The Pulse

Medicaid work requirements: Cost more and cover less

By: - March 20, 2018 12:14 pm
Image: Adobe Stock

Ever since the federal Centers for Medicare and Medicaid Services (CMS) released its guidance on work requirements earlier this year, there has been a lot of buzz about Kentucky, which will be the first state to establish work requirements for its Medicaid expansion populations.

While there is plenty of uncertainty about the impacts that this change will bring, there is one thing we know for sure: Kentucky taxpayers are going to have to pay more to cover fewer people.

But, “how could that be?” you might be asking. How could it cost the state more to require people to work?

Here’s how: The reality is that work requirements are incredibly costly to administer, even as they create barriers to health care for many people.

Indeed, recent budget proposals out of Kentucky anticipate that it will require $180 million in new expenditures during each of the next two years to cover the administrative costs of updating technology and tracking compliance with the requirement through case workers. That’s money that will not go toward health care or helping people via other essential public services, but rather simply toward funding bureaucratic systems.

As North Carolina’s General Assembly considers closing the coverage gap via a program like Carolina Cares, members would do well to avoid heading down this same costly and bureaucratic road — especially since such programs frequently do a poor job of actually connecting people to jobs or skills training.

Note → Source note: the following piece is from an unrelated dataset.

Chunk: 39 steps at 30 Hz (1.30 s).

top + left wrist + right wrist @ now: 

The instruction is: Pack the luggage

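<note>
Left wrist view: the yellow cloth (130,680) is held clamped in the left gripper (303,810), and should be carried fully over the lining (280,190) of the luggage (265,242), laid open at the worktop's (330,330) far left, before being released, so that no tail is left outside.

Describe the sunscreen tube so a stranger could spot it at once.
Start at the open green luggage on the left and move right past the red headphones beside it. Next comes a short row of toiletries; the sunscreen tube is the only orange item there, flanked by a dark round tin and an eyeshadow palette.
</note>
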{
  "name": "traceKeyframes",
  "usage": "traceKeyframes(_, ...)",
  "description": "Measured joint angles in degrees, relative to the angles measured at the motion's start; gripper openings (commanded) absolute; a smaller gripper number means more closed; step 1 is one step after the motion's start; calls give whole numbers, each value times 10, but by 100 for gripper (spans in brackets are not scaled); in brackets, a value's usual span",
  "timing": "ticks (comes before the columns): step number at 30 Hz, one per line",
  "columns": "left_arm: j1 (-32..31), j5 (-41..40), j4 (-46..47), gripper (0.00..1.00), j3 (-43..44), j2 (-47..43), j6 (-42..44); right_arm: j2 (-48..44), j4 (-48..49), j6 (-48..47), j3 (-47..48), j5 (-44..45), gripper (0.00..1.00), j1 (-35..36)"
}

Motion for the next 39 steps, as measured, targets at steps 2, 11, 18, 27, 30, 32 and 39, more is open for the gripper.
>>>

Instead, they should remove the bureaucratic work requirement, which would likely be an even more costly endeavor here than in Kentucky given the nature of the current technology and administrative systems in North Carolina, not to mention the Medicaid overhaul that state leaders expect to implement in the next few years.

Finally, even if it were possible and cost-effective to establish a new Medicaid work requirements bureaucracy, it must also be pointed out that  North Carolina is extremely poorly positioned to implement work requirements in a way that guarantees employment and health care for those struggling in today’s economy. The reason: the jobs just aren’t there.

Eighty-seven of the state’s 100 counties have more jobless workers than job vacancies and the cost of job training is increasing and remains inaccessible for many. Such a cost has also not been contemplated in projections for North Carolina’s budget in future years — projections that already strongly suggest the state will not have sufficient revenues to meet current service needs.

The bottom-line question for proponents of Medicaid work requirements, therefore, is this: Why would our leaders push to serve fewer people with health care and force cuts to other programs and services that support family well-being and children’s educational success? Until someone comes up with a good answer, North Carolina should reject this bureaucratic and wasteful idea.